## Activity
Print every entry below exactly, leaving out the pictures.

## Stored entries
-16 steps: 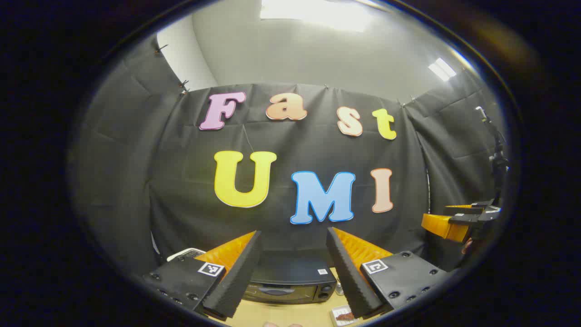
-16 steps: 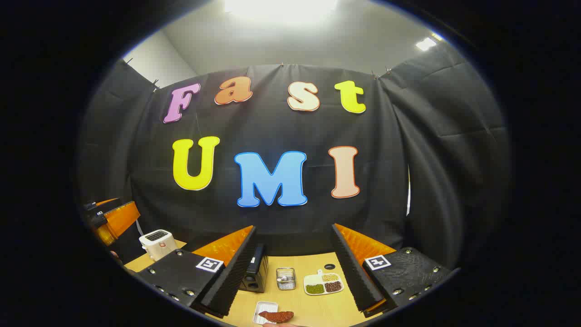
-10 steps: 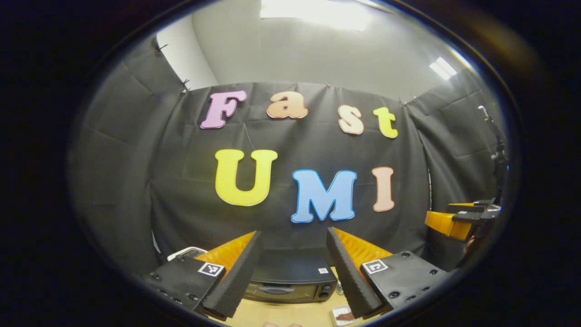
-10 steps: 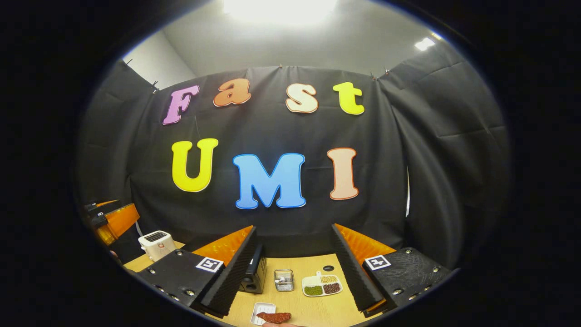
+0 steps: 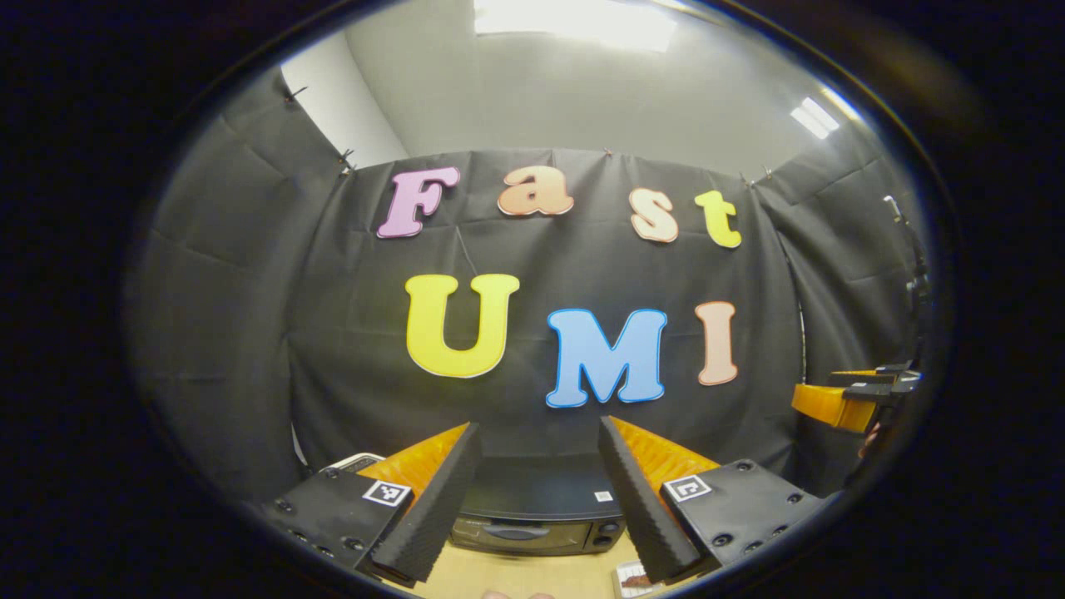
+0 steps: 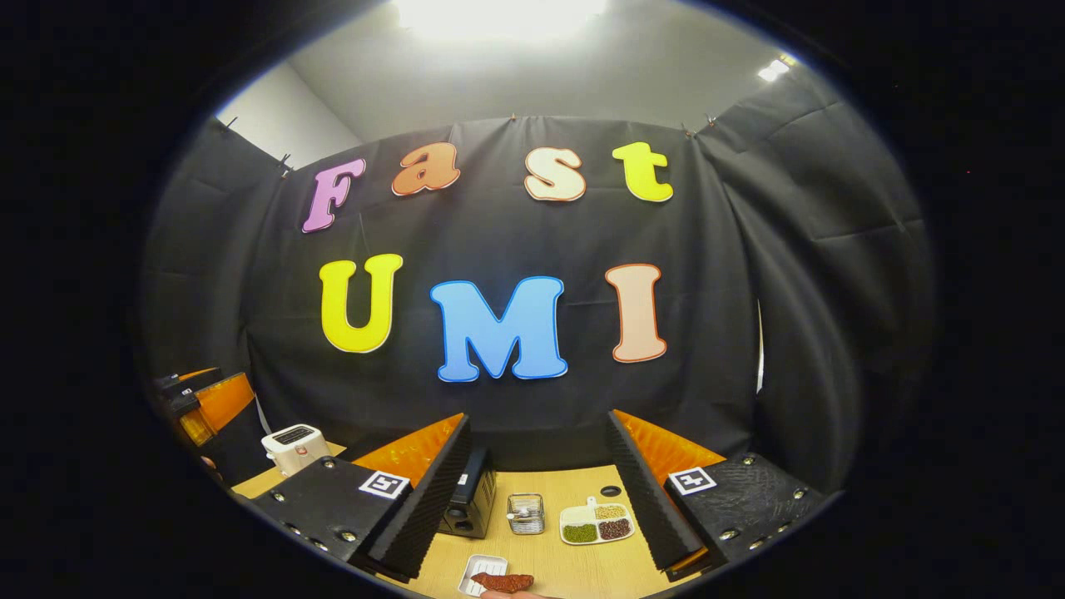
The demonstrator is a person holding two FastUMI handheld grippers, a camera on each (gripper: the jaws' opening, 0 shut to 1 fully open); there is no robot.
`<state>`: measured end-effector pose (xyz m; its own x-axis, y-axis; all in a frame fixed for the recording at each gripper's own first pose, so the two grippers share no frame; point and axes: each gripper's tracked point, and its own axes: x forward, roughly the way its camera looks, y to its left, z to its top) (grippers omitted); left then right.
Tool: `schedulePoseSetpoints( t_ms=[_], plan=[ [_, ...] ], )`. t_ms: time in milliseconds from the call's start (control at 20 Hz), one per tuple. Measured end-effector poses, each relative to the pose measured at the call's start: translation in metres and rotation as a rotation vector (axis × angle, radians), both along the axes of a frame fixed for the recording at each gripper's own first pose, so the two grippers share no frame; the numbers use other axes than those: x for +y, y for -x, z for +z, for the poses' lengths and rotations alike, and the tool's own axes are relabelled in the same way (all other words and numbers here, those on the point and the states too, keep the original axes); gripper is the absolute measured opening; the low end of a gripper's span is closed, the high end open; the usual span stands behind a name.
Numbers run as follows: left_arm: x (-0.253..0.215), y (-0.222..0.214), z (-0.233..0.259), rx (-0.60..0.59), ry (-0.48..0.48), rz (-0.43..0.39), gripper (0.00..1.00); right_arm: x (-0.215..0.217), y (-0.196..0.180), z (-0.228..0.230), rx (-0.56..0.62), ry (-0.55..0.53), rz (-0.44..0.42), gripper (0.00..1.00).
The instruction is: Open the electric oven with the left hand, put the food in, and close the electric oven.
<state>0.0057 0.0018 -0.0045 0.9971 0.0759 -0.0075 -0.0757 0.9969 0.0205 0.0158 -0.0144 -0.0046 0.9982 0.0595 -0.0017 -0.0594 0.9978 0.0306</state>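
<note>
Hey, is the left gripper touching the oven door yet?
Apart. In the left gripper view the left gripper is held open above the table, and the oven with its shut door sits farther off, seen between the fingers.

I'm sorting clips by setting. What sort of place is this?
Probably a staged kitchen booth: black cloth walls surround a wooden table holding an electric oven, a toaster and a tray of food.

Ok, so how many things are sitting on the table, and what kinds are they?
Kitchen machines: 2, the black oven and the white toaster
Food dishes: 2, the white tray with the brown food and the divided plate of beans
Small wire basket: 1
Total: 5
</note>
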Motion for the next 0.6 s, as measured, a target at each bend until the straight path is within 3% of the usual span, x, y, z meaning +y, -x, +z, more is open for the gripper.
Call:
schedulePoseSetpoints(
  t_ms=[150,300,600],
  plan=[
    [0.006,-0.002,-0.003,-0.003,-0.002,0.017,0.98,0.001,0.0,-0.005,0.016,-0.011,0.001,0.98],
    [0.01,-0.014,-0.013,0.003,0.007,-0.024,0.99,0.001,-0.002,-0.006,0.018,-0.006,-0.043,0.98],
    [0.042,-0.057,-0.105,0.169,0.031,-0.066,0.99,0.021,-0.002,-0.012,0.042,0.006,-0.091,0.98]
  ],
)
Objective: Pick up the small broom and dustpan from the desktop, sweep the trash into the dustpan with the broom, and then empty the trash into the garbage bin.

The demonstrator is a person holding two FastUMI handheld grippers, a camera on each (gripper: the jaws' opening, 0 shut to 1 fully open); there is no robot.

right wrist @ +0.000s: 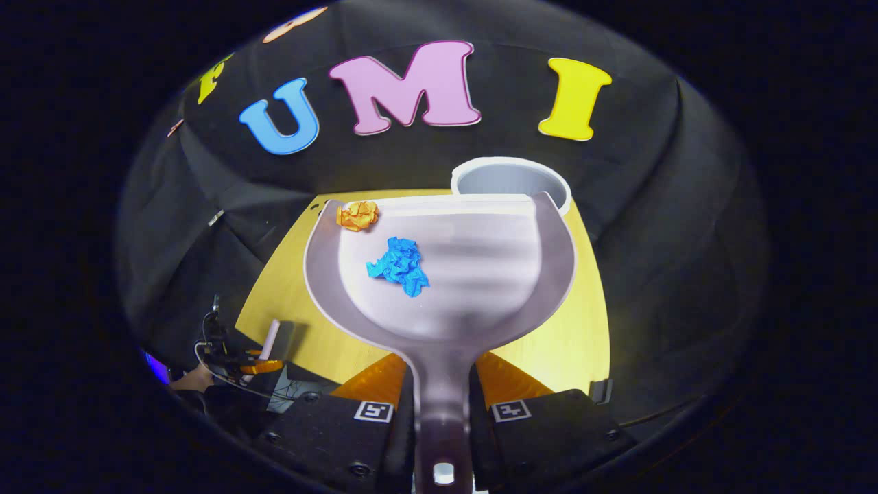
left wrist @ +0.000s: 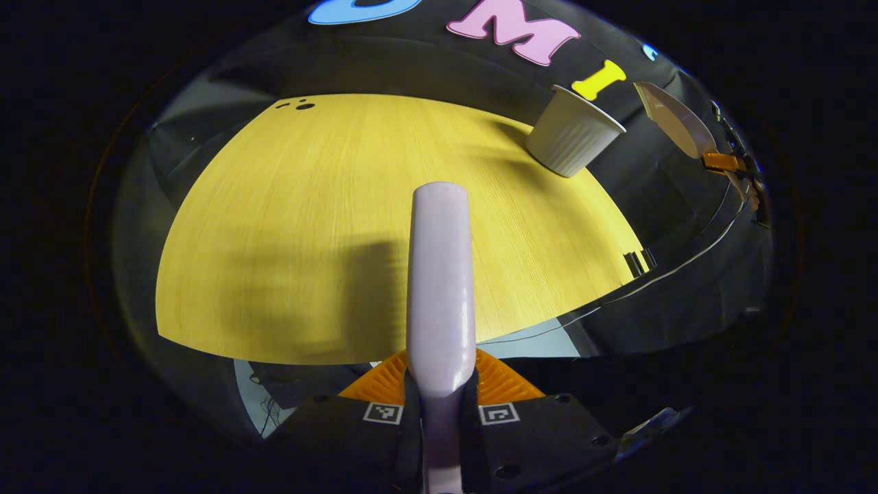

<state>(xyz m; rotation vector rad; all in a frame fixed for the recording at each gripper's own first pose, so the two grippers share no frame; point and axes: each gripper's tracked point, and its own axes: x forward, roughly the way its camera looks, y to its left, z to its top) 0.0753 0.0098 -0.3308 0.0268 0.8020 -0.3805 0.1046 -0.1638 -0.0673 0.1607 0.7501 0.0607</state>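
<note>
My left gripper (left wrist: 440,387) is shut on the small broom (left wrist: 440,274), whose pale rounded handle points forward over the yellow desktop (left wrist: 288,206); its bristles are hidden. My right gripper (right wrist: 442,384) is shut on the handle of the grey dustpan (right wrist: 480,288), held above the table. A blue crumpled paper (right wrist: 400,266) lies in the pan's middle and an orange one (right wrist: 357,215) at its front left lip. The white garbage bin (right wrist: 511,180) stands just beyond the pan's front edge. In the left gripper view the bin (left wrist: 573,134) is at the far right, with the raised dustpan (left wrist: 675,123) beyond it.
The left gripper (right wrist: 257,363) with the broom handle (right wrist: 271,339) shows at the lower left of the right gripper view, off the table's edge. Small dark marks (left wrist: 298,105) dot the far corner. Two black clips (left wrist: 638,262) and a thin cable sit at the table's right edge.
</note>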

## Written answer
-16 steps: 
-16 steps: 
-10 steps: 
-10 steps: 
+0 steps: 
+0 steps: 
The demonstrator is a person holding two FastUMI handheld grippers, a camera on each (gripper: the jaws' opening, 0 shut to 1 fully open); there is no robot.
`<state>`: measured end-effector pose (xyz m; its own x-axis, y-axis; all in a frame fixed for the recording at each gripper's own first pose, so the two grippers share no frame; point and axes: each gripper's tracked point, and its own axes: x forward, roughly the way its camera looks, y to its left, z to its top) (grippers omitted); left then right.
Tool: `schedulePoseSetpoints( t_ms=[_], plan=[ [_, ...] ], )`. t_ms: time in milliseconds from the call's start (control at 20 Hz), one per tuple. Measured end-effector poses, each relative to the pose measured at the call's start: translation in metres and rotation as a rotation vector (axis × angle, radians), both along the axes of a frame fixed for the recording at each gripper's own first pose, so the two grippers share no frame; the numbers use other axes than those: x for +y, y for -x, z for +z, for the poses' lengths and rotations alike, and the tool's own axes are relabelled in the same way (all other words and numbers here, those on the point and the states too, keep the original axes); gripper is the absolute measured opening; the low end of a gripper's span is closed, the high end open; the usual span stands behind a name.
Numbers run as follows: left_arm: x (-0.253..0.215), y (-0.222..0.214), z (-0.233..0.259), rx (-0.60..0.59), ry (-0.48..0.48), rz (-0.43..0.39), gripper (0.00..1.00); right_arm: x (-0.215..0.217), y (-0.196..0.180), z (-0.228..0.230), rx (-0.56..0.62), ry (-0.55..0.53), rz (-0.44..0.42), gripper (0.00..1.00).
The instruction is: Open the electric oven with the left hand, put the food in, and close the electric oven.
<state>0.0057 0.0018 -0.0045 0.9971 0.0759 -0.0075 -0.0757 0.9969 0.0205 0.0158 -0.0144 -0.0046 0.9982 0.0595 -0.0017 -0.0594 0.9978 0.0306</state>
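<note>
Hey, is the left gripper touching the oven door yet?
Apart. In the left gripper view the left gripper is held open above the table, and the oven with its shut door sits farther off, seen between the fingers.

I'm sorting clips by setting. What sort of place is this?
Probably a staged kitchen booth: black cloth walls surround a wooden table holding an electric oven, a toaster and a tray of food.

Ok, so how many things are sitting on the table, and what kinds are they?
Kitchen machines: 2, the black oven and the white toaster
Food dishes: 2, the white tray with the brown food and the divided plate of beans
Small wire basket: 1
Total: 5
</note>
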Motion for the next 0.6 s, as measured, a target at each bend until the straight path is within 3% of the usual span, x, y, z meaning +y, -x, +z, more is open for the gripper.
Call:
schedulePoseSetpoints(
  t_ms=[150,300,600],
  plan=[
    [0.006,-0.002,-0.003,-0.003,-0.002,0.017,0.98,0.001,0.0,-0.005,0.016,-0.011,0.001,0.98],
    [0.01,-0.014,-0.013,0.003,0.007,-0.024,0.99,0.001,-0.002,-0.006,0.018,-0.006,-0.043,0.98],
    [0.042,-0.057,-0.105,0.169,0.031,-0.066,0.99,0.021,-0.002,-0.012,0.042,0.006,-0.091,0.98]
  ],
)
Objective: Pick up the small broom and dustpan from the desktop, sweep the trash into the dustpan with the broom, and then empty the trash into the garbage bin.

The demonstrator is a person holding two FastUMI handheld grippers, a camera on each (gripper: the jaws' opening, 0 shut to 1 fully open); there is no robot.

right wrist @ +0.000s: 
left wrist @ +0.000s: 

<state>(xyz m; rotation vector rad; all in a frame fixed for the recording at each gripper's own first pose, so the two grippers share no frame; point and axes: each gripper's tracked point, and its own axes: x forward, roughly the way its camera looks, y to its left, z to its top) 0.0753 0.0098 -0.3308 0.0268 0.8020 -0.3805 0.1046 -0.1638 -0.0673 0.1607 0.7501 0.0607</state>
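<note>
My left gripper (left wrist: 440,387) is shut on the small broom (left wrist: 440,274), whose pale rounded handle points forward over the yellow desktop (left wrist: 288,206); its bristles are hidden. My right gripper (right wrist: 442,384) is shut on the handle of the grey dustpan (right wrist: 480,288), held above the table. A blue crumpled paper (right wrist: 400,266) lies in the pan's middle and an orange one (right wrist: 357,215) at its front left lip. The white garbage bin (right wrist: 511,180) stands just beyond the pan's front edge. In the left gripper view the bin (left wrist: 573,134) is at the far right, with the raised dustpan (left wrist: 675,123) beyond it.
The left gripper (right wrist: 257,363) with the broom handle (right wrist: 271,339) shows at the lower left of the right gripper view, off the table's edge. Small dark marks (left wrist: 298,105) dot the far corner. Two black clips (left wrist: 638,262) and a thin cable sit at the table's right edge.
</note>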

This exercise is now finished, and nothing remains to add.